Google Open Source Blog

Common Expressions For Portable Policy and Beyond

Tuesday, June 18, 2024

I am thrilled to introduce Common Expression Language, a simple expression language that's great for writing small snippets of logic which can be run anywhere with the same semantics in nanoseconds to microseconds evaluation speed. The launch of cel.dev marks a major milestone in the growth and stability of the language.

It powers several well known products such as Kubernetes where it's used to protect against costly production misconfigurations:

object.spec.replicas <= 5

Cloud IAM uses CEL to enable fine-grained authorization:

request.path.startsWith("/finance")

Versatility

CEL is both open source and openly governed, making it well adopted both inside and outside Google. CEL is used by a number of large tech companies, either internally or as part of their public product offering. As a reflection of this open governance, cel.dev has been launched to share more about the language and the community around it.

So, what makes CEL a good choice for these applications? Why is CEL unique or different from Amazon's Cedar Policy or Open Policy Agent's Rego? These are great questions, and common ones (no pun intended):

Highly optimized evaluation O(ns) - O(μs)
Portable with stacks supported in C++, Java, and Go
Thousands of conformance tests ensure consistent behavior across stacks
Supports extension and subsetting

Subsetting is crucial for preserving predictable compute / memory impacts, and it only exists in CEL. As any latency-critical service maintainer will tell you, it's vital to have a clear understanding of compute and memory implications of any new feature. Imagine you've chosen an expression language, validated its functionality meets your security, serving, and scaling goals, but after launching an update to the library introduces new functionality which can't be disabled and leaves your product vulnerable to attack. Your alternatives are to fork the library and accept the maintenance costs, introduce custom validation logic which is likely to be insufficient to prevent abuse, or to redesign your service. CEL supported subsetting allows you to ensure that what was true at the initial product launch will remain true until you decide when to expose more of its functionality to customers.

Cedar Policy language was developed by Amazon. It is open source, implemented in Rust, and offers formal verification. Formal verification allows Cedar to validate policy correctness at authoring time. CEL is not just a policy language, but a broader expression language. It is used within larger policy projects in a way that allows users to augment their existing systems rather than adopt an entirely new one.

Formal verification often has challenges scaling to large amounts of data and is based on the belief that a formal proof of behavior is sufficient evidence of compliance. However, regulations and policies in natural language are often ambiguous. This means that logical translations of these policies are inherently ambiguous as well. CEL's approach to this challenge of compliance and reasoning about potentially ambiguous behaviors is to support evaluation over partial data at a very high speed and with minimal resources.

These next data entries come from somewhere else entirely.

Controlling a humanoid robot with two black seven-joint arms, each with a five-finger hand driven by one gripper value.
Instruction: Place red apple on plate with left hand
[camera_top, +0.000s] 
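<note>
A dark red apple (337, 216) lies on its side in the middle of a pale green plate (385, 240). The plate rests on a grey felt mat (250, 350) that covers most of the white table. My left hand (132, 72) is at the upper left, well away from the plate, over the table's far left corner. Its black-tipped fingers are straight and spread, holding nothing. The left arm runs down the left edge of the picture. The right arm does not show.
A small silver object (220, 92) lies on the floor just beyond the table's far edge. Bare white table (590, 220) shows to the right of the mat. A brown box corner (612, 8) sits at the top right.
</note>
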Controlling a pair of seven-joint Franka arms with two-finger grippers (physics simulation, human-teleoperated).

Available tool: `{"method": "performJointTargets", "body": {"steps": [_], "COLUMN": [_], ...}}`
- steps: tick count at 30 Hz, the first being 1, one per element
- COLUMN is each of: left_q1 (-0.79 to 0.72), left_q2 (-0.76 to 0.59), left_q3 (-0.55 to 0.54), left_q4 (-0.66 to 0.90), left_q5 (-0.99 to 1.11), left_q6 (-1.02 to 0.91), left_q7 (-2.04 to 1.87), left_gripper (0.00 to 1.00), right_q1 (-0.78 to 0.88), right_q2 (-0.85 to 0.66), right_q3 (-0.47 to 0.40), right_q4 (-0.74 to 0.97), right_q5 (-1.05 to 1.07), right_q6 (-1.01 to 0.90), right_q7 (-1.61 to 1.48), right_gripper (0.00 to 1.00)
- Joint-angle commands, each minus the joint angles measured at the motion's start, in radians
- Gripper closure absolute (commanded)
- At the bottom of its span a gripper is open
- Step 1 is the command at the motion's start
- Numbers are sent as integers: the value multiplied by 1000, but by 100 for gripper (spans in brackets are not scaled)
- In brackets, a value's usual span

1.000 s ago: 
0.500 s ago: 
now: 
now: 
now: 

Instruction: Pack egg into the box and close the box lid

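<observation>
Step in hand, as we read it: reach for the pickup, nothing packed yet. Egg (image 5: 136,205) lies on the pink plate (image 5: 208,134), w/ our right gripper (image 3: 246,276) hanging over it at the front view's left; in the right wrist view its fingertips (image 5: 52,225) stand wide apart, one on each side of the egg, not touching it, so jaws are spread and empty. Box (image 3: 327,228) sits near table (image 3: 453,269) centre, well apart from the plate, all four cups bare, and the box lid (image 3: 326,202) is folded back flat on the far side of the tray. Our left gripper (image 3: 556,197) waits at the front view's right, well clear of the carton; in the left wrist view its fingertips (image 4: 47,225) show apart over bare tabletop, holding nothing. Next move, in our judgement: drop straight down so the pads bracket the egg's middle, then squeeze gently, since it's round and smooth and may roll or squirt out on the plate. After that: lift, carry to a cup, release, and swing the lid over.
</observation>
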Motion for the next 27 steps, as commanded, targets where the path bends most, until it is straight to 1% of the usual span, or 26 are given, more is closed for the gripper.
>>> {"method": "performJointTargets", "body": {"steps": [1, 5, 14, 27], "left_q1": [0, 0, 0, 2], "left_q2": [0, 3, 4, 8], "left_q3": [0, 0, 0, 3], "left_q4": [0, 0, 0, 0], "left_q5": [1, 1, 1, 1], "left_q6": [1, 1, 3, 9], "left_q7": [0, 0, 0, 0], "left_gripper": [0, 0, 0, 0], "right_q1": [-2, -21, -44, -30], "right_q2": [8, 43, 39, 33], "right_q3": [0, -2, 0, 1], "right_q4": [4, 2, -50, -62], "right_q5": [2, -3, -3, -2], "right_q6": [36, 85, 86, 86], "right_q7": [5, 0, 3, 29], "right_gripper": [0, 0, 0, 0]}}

CEL is fast enough to be used in networking policies and expressive enough to be used in detailed application policies. Having a greater coverage of use cases improves your ability to reason about behavior holistically. But, what if you don't have all the data yet to know exactly how the policy will behave? CEL supports partial evaluation using four-valued logic which makes it possible to determine cases which are definitely allowed, denied, or where policy behavior is conditional on additional inputs. This allows for what-if analysis against historical data as well as against speculative data from new use cases or proposed policy changes.

Open Policy Agent's Rego is also open source, implemented in Golang and based on Datalog, which makes it possible to offer similar proofs as Cedar. However, the language is much more powerful than Cedar, and more powerful than CEL. This expressiveness means that OPA Rego is fantastic for non-latency critical, single-tenant solutions, but difficult to safely embed in existing offerings.

Four-valued Logic

CEL uses commutative logical operators that can render a true, false, error, or unknown status. This is a scalable alternative to formal verification and the expressiveness of Datalog. Four-valued logic allows CEL to evaluate over a partial set of inputs to deliver either a definitive result or communicate that more information is necessary to complete the evaluation.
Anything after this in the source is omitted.